> **Activity**
When the data below is printed, every line must match exactly and the images must be absent.
*** Dataset excerpt ***
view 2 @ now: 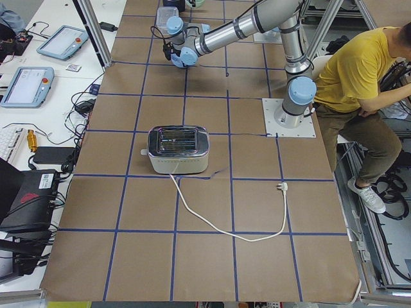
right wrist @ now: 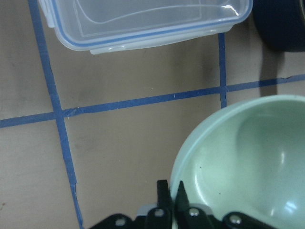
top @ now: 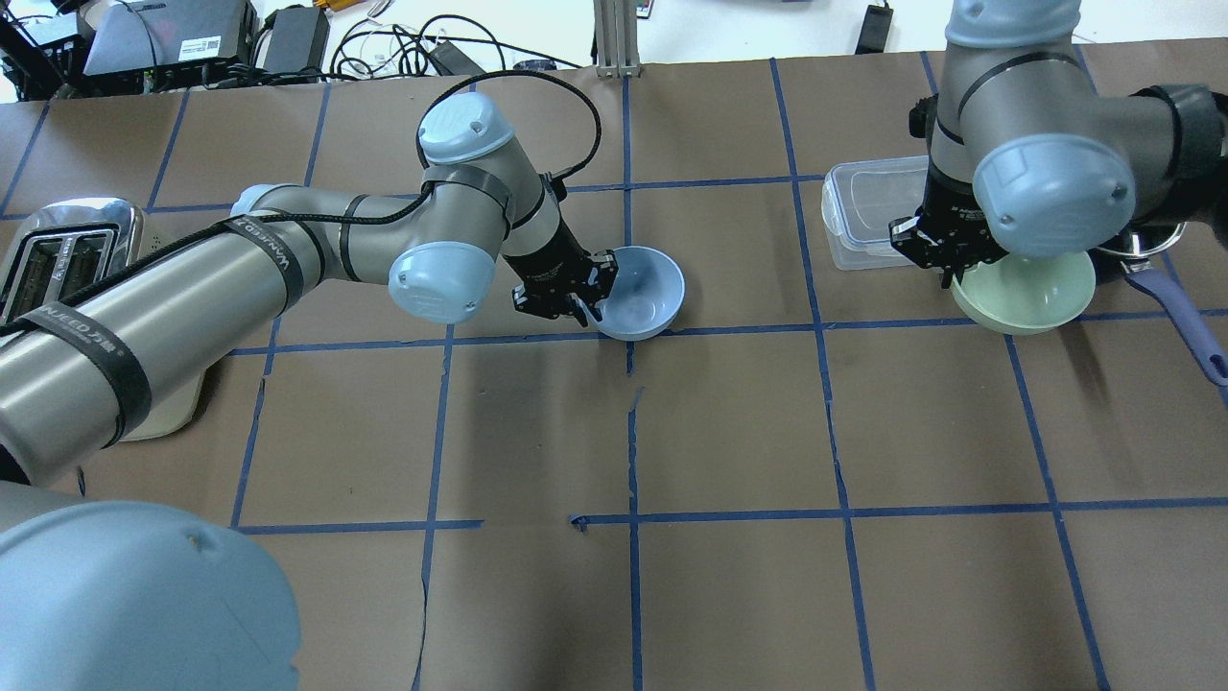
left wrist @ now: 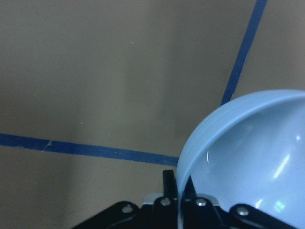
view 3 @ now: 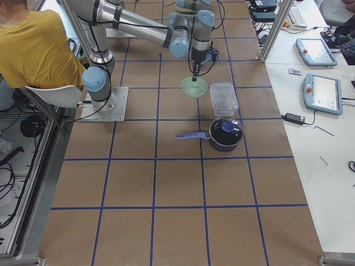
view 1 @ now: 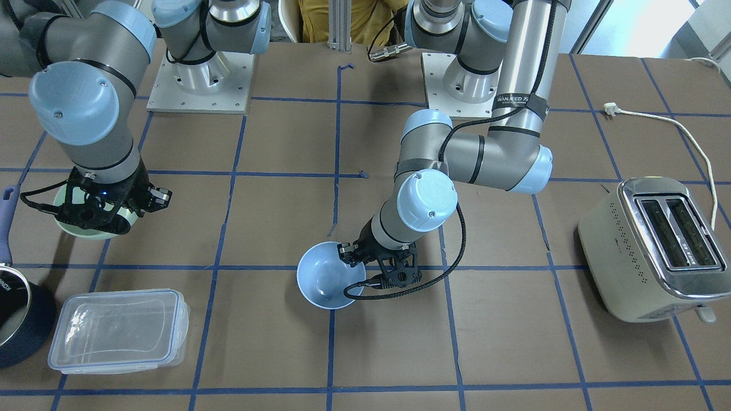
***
> **Finished task**
view 2 @ now: 
right wrist @ now: 
top @ now: 
left wrist @ now: 
view 3 @ now: 
view 1 @ now: 

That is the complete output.